Read the data, and whenever a line holds the word "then", report that line.
_____
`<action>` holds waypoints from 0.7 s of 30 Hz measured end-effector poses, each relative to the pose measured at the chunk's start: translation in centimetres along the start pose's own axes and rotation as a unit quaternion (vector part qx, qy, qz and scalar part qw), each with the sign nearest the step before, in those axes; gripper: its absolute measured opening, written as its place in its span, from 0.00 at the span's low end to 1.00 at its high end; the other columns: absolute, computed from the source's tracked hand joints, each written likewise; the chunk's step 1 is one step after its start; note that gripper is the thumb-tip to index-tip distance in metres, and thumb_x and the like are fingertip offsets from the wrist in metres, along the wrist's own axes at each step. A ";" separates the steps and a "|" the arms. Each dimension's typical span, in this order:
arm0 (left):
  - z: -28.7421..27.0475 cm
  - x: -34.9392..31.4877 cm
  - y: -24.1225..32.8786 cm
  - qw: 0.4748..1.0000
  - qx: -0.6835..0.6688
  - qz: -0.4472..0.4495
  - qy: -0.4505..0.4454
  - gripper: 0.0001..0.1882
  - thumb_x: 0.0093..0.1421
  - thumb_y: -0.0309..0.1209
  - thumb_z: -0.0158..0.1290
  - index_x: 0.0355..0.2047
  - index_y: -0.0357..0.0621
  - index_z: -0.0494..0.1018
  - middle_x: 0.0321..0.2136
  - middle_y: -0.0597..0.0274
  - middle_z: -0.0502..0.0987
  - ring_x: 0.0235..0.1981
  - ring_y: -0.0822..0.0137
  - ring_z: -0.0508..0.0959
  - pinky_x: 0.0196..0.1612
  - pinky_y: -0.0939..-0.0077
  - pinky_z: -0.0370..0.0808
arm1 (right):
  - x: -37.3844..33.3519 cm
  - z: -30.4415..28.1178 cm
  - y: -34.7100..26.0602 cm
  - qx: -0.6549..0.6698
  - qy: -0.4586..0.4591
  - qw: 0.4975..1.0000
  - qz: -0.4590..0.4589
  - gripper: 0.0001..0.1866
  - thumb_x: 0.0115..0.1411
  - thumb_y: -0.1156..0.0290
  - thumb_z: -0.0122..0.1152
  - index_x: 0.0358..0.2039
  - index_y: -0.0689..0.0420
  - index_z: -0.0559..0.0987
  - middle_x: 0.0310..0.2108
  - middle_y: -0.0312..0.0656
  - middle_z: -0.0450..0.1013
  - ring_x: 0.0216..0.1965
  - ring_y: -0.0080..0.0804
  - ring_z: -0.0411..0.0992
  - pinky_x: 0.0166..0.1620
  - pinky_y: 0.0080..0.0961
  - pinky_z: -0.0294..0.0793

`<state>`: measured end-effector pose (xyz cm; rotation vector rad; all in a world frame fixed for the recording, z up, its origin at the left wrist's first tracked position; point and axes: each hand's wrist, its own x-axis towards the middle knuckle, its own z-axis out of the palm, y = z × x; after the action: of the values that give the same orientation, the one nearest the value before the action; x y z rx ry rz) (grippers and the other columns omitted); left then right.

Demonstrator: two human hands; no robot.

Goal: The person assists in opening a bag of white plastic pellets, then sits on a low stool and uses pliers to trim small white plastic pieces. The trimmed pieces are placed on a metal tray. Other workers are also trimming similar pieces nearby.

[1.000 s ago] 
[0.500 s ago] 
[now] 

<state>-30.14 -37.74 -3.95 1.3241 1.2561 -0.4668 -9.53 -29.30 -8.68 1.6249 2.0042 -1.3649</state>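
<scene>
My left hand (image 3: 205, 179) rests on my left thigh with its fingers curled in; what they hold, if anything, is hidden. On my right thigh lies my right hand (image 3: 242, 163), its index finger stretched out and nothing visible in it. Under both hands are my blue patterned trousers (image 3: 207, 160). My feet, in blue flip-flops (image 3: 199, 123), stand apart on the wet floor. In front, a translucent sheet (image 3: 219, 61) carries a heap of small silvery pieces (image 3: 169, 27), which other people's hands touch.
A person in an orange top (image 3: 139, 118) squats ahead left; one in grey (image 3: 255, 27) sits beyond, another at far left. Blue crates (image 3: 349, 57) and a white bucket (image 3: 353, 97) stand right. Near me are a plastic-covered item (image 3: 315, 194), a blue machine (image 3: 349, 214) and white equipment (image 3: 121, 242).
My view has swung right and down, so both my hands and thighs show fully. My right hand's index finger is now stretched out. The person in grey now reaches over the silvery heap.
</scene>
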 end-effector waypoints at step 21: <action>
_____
= Task response =
`<state>`: measured end-effector pose (xyz cm; rotation vector rad; all in a world frame fixed for the recording, z up, its origin at the left wrist's first tracked position; point and axes: each hand's wrist, its own x-axis towards the middle knuckle, its own z-axis out of the palm, y = z × x; after the action: of the values that give the same orientation, the one nearest the value before the action; x y z rx ry rz) (grippers and the other columns omitted); left then right.
Goal: The person assists in opening a bag of white plastic pellets, then sits on a low stool and uses pliers to trim small white plastic pieces. The trimmed pieces are placed on a metal tray. Other workers are also trimming similar pieces nearby.

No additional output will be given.